# DATA BELOW

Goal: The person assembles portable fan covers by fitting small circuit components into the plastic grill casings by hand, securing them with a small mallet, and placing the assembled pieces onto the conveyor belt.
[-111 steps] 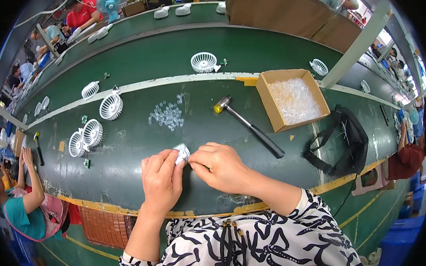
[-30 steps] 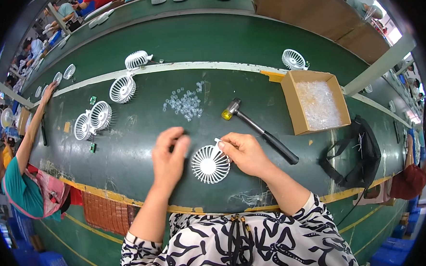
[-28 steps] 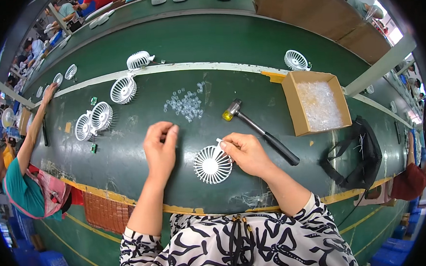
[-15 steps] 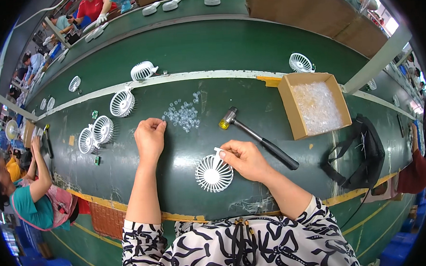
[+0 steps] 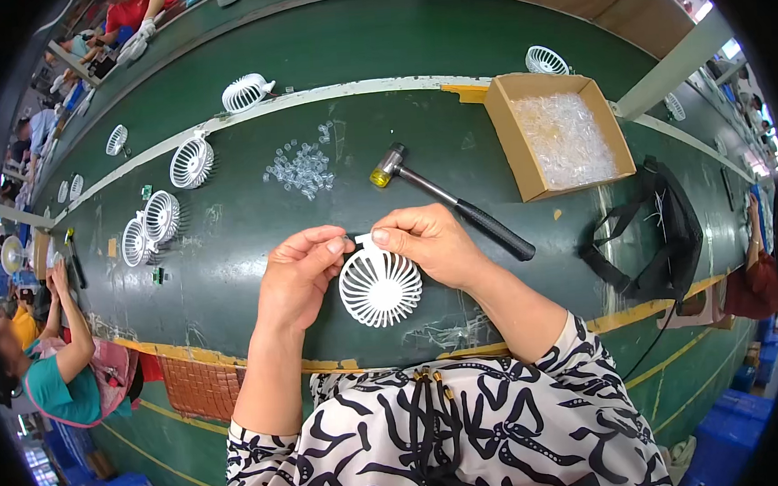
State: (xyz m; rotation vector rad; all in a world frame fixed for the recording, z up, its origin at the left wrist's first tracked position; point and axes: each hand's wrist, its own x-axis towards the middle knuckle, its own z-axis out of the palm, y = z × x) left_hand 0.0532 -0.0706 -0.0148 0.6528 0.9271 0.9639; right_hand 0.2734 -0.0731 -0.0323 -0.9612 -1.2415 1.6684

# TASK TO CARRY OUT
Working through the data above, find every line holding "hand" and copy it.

# SOLVED PROBLEM
Goal: The person assembles portable fan covers by fitting small circuit components into the plastic grill casings by hand, securing them with a small mallet, and placing the assembled pieces onto the conveyor belt.
State: (xyz m; rotation vector rad; all in a world frame fixed for the recording, z up, its origin at the left wrist's first tracked position; point and axes: each hand's wrist, its own x-axis towards the middle knuckle, its own z-axis out of the palm, y = z × x) left_hand 0.0532 -0.0706 -0.0148 0.6528 0.9271 0.9639; right_hand 0.2734 -0.0731 -0.0323 -0.9612 -1.2415 1.6684

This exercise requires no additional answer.